§ **WHAT NEEDS TO BE DONE**
Of all the entries below, only the lines from the one with "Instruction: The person" up to and including the one with "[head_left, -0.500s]" are to be duplicated exactly.

§ **Records drawn from a dataset**

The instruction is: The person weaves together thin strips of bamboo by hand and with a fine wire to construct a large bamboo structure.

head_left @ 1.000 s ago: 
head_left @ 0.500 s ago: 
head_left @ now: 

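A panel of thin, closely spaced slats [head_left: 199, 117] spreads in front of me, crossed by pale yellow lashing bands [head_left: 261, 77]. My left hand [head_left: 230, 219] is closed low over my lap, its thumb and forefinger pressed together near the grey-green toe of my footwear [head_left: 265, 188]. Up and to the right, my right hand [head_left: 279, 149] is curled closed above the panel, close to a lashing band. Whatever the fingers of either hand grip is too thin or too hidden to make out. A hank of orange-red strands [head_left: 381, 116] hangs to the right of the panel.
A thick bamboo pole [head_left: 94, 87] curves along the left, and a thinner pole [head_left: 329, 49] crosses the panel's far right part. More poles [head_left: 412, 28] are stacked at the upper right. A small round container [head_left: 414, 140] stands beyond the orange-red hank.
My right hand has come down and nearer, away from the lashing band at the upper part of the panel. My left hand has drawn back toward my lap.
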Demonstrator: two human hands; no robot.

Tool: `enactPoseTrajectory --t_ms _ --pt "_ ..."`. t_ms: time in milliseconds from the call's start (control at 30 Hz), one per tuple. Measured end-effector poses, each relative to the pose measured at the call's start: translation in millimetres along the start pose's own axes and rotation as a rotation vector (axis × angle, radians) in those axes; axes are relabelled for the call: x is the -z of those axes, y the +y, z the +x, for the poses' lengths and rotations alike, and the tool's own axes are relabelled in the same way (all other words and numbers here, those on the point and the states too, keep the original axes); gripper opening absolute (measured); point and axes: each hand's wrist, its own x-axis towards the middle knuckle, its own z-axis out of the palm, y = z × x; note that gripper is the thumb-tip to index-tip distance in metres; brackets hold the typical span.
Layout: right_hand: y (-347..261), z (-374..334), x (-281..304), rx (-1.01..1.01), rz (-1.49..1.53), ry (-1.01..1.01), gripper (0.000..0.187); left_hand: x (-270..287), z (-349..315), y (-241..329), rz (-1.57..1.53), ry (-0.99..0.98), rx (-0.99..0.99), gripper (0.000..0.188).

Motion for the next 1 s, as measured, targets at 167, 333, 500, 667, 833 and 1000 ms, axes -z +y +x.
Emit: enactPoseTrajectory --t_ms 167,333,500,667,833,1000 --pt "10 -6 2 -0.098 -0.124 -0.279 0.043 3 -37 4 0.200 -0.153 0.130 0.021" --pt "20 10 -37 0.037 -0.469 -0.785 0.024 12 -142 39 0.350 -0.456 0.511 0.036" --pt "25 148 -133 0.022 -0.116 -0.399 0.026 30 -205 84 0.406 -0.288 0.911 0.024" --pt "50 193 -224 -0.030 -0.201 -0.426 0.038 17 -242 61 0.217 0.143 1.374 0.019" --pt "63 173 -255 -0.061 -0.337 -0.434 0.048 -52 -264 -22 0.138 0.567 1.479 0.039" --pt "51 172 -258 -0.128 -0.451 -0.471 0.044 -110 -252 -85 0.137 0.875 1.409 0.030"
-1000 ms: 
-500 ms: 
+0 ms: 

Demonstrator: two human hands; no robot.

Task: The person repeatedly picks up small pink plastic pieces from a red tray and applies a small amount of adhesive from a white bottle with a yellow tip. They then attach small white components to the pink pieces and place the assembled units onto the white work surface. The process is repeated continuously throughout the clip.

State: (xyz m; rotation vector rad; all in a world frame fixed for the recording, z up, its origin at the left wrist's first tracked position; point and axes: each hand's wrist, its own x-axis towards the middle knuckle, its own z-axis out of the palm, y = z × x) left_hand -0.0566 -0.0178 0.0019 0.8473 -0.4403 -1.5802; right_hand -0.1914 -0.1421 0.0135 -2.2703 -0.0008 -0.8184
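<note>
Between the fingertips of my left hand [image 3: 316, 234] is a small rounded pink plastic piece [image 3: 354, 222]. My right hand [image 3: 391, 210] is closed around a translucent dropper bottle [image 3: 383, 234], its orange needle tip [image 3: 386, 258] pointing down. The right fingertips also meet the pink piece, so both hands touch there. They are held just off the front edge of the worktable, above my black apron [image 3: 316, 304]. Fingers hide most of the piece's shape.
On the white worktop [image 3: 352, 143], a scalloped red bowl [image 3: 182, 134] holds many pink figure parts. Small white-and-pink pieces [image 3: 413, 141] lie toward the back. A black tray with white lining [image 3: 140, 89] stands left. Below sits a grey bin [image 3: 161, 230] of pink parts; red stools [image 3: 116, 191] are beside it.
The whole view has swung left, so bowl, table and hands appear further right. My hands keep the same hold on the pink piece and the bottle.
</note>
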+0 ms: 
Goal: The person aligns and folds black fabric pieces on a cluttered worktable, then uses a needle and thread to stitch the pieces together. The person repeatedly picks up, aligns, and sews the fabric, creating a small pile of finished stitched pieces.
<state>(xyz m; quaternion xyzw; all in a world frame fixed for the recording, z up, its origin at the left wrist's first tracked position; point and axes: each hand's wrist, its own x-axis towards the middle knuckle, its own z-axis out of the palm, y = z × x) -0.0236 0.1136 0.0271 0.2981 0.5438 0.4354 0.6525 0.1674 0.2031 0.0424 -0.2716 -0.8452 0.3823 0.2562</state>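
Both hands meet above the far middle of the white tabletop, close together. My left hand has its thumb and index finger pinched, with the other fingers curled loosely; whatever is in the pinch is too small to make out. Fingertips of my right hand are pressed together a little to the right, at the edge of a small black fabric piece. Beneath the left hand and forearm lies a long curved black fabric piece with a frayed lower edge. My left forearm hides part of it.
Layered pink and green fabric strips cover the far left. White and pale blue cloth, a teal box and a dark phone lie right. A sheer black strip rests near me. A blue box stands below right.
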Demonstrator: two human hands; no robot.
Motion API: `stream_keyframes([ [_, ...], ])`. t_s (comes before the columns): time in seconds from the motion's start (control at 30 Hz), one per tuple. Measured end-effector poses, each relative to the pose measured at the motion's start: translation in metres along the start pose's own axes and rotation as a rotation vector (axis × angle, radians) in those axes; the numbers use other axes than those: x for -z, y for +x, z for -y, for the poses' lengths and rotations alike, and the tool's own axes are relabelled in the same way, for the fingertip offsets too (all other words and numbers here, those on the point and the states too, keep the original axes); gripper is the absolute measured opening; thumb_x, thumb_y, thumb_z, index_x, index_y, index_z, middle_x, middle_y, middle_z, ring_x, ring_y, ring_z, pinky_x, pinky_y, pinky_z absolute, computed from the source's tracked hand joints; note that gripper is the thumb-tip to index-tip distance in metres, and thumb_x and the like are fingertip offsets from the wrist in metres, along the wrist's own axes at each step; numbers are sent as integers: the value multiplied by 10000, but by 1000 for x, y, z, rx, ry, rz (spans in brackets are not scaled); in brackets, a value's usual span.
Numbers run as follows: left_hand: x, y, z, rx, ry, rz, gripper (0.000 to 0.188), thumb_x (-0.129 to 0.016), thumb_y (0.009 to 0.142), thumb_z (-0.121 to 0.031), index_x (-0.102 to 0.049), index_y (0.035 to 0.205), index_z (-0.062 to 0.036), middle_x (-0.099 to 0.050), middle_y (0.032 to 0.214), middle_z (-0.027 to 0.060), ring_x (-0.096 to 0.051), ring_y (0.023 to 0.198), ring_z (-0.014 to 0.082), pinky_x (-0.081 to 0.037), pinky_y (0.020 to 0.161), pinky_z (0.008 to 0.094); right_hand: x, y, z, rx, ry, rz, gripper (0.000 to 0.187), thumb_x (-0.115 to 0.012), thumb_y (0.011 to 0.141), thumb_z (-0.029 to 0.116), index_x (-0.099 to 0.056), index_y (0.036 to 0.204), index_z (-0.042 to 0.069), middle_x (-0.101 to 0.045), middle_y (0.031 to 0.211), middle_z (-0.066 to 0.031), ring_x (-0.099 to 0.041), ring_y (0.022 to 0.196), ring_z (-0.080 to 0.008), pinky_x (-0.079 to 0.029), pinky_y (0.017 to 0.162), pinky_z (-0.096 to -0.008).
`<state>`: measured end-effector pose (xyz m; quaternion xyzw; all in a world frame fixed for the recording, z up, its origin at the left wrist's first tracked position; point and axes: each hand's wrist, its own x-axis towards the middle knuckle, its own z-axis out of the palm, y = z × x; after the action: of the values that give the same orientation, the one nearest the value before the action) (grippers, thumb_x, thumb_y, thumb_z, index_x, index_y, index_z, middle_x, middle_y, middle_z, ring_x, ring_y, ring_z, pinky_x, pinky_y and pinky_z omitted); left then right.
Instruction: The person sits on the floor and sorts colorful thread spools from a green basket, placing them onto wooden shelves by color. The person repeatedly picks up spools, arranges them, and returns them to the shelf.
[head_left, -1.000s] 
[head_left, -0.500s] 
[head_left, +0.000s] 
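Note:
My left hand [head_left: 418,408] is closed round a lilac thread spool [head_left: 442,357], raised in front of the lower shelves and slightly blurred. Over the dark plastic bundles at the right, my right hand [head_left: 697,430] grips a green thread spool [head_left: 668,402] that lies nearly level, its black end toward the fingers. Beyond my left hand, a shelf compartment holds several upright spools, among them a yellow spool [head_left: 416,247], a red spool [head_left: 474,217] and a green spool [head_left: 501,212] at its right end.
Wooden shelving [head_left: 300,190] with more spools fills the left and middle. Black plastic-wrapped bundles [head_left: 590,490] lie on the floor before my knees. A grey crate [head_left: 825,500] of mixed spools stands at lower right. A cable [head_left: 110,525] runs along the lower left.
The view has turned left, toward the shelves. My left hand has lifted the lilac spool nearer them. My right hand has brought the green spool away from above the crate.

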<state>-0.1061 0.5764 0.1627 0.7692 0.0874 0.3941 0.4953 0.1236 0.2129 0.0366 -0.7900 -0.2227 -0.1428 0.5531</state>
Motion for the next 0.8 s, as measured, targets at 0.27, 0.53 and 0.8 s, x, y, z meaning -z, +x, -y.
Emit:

§ **REPLY TO THE EXERCISE**
Instruction: The person sits on the floor and sorts colorful thread spools from a green basket, placing them onto wooden shelves by color. The person repeatedly picks up spools, arranges them, and returns them to the shelf.
[head_left, -1.000s] 
[head_left, -0.500s] 

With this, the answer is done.